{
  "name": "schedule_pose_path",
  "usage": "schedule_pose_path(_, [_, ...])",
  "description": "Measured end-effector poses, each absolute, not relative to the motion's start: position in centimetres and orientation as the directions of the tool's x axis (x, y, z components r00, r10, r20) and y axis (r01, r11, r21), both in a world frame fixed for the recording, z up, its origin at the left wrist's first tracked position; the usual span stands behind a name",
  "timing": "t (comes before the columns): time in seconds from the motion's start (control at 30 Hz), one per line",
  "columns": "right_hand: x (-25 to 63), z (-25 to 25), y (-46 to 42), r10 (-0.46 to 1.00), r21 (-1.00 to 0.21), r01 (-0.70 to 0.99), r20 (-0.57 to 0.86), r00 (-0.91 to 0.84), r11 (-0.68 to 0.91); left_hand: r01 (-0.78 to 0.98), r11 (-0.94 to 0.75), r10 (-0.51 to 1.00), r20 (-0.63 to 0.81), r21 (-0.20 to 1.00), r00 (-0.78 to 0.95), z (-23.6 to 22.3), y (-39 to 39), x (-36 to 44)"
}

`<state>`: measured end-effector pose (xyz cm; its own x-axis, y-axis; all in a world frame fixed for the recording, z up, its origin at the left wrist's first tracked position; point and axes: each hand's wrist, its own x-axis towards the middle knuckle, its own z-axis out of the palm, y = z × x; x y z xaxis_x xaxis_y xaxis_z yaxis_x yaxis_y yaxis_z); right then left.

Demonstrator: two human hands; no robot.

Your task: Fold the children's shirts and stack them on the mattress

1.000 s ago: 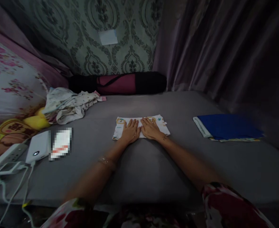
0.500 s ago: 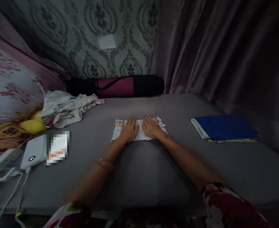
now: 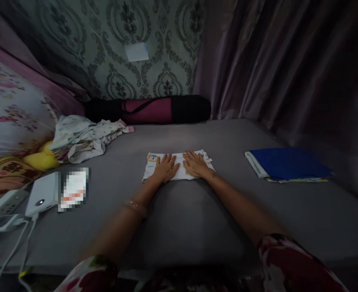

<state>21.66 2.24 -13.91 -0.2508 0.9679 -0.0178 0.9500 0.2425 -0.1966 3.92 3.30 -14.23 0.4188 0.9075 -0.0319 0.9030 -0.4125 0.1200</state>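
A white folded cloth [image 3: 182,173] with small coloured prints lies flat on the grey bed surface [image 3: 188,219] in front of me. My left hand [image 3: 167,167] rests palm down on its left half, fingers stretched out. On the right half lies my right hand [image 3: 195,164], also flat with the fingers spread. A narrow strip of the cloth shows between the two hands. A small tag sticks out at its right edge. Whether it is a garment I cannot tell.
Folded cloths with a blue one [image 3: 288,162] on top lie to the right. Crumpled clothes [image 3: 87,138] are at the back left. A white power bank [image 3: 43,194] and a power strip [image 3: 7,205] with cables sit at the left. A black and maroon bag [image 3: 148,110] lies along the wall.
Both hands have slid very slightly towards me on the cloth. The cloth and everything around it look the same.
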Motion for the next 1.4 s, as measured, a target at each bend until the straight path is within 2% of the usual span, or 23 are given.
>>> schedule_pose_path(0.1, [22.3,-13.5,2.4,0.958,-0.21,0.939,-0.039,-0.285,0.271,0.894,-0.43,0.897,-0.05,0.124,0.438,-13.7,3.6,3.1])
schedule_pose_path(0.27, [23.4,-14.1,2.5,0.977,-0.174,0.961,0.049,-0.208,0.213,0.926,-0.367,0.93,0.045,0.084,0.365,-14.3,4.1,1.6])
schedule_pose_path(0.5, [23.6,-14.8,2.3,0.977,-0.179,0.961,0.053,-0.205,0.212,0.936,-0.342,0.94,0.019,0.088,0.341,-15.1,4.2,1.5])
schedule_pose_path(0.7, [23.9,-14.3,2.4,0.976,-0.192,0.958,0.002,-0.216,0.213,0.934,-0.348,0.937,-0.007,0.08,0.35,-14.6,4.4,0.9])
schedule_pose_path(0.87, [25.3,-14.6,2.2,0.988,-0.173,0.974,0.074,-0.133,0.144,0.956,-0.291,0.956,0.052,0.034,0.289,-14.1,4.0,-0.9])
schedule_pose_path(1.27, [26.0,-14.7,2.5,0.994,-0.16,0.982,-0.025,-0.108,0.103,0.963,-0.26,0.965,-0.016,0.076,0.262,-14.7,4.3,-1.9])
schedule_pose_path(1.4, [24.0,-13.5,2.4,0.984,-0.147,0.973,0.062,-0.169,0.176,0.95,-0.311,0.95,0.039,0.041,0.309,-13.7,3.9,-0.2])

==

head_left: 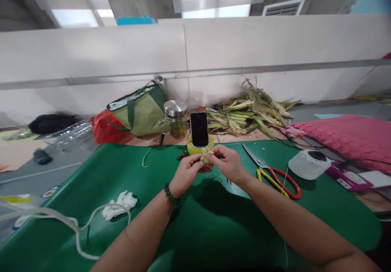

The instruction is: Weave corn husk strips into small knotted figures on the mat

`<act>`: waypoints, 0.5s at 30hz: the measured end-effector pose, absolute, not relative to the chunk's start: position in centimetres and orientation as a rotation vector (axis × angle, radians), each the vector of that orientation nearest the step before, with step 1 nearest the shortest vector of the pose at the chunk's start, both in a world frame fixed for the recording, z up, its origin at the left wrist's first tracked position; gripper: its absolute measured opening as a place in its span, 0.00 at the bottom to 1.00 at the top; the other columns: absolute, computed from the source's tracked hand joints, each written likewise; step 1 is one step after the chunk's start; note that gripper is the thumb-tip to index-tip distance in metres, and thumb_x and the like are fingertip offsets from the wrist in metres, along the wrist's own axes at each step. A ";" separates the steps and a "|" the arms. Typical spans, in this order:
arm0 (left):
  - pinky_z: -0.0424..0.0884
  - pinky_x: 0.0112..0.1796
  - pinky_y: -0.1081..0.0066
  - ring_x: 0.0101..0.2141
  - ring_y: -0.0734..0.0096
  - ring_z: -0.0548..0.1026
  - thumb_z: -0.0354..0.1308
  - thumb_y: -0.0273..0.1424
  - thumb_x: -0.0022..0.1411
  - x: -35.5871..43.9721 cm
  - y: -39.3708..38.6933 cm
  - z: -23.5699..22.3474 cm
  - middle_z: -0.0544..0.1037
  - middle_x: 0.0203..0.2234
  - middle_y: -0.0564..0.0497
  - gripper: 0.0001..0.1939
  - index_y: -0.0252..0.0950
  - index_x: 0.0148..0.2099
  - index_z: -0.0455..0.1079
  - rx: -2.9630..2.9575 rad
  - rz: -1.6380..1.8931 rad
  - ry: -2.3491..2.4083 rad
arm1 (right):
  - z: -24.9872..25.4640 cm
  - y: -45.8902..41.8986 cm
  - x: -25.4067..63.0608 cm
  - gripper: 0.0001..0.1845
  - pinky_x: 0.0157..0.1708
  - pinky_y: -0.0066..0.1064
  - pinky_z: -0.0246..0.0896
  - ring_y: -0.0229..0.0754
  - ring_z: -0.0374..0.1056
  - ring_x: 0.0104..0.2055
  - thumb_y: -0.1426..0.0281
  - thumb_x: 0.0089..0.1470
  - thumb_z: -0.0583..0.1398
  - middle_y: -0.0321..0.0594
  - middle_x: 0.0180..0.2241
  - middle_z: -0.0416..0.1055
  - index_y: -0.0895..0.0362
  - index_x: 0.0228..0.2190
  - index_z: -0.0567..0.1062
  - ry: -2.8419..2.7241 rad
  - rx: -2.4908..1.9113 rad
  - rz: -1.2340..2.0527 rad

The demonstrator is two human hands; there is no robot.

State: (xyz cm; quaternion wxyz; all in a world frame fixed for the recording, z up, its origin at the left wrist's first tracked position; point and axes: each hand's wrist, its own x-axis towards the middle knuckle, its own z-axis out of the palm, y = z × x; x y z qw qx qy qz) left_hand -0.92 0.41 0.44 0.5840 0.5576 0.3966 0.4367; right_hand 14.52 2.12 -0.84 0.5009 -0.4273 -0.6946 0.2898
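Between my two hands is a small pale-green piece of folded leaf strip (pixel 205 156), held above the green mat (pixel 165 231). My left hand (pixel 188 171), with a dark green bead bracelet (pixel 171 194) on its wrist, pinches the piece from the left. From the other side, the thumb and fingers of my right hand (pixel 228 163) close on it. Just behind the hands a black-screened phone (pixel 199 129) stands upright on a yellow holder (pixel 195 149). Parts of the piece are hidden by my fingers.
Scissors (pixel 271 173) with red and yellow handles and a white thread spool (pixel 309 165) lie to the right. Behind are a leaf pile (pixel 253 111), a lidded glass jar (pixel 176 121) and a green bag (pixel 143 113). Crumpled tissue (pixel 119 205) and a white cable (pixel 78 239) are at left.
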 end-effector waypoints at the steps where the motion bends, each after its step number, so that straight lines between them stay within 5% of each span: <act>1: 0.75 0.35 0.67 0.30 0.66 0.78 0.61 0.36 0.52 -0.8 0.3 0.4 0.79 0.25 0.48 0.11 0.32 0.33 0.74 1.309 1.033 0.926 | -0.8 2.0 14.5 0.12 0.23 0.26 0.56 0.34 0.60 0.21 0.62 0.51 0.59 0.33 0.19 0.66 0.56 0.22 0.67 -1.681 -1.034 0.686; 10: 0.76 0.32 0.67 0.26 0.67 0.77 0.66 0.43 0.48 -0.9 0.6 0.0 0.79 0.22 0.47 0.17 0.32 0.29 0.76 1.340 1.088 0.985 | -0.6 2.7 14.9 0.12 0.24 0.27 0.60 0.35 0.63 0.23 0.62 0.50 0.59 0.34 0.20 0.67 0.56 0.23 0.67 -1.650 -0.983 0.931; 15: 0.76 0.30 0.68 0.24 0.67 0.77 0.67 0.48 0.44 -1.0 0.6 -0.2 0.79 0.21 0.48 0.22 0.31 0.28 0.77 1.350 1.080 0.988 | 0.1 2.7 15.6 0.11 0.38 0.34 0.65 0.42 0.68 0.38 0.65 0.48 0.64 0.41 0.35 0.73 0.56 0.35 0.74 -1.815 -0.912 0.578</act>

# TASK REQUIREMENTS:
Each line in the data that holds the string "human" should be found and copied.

# EXERCISE RESULT:
Demonstrator: two human hands; no robot.
The demonstrator is two human hands; there is no robot.

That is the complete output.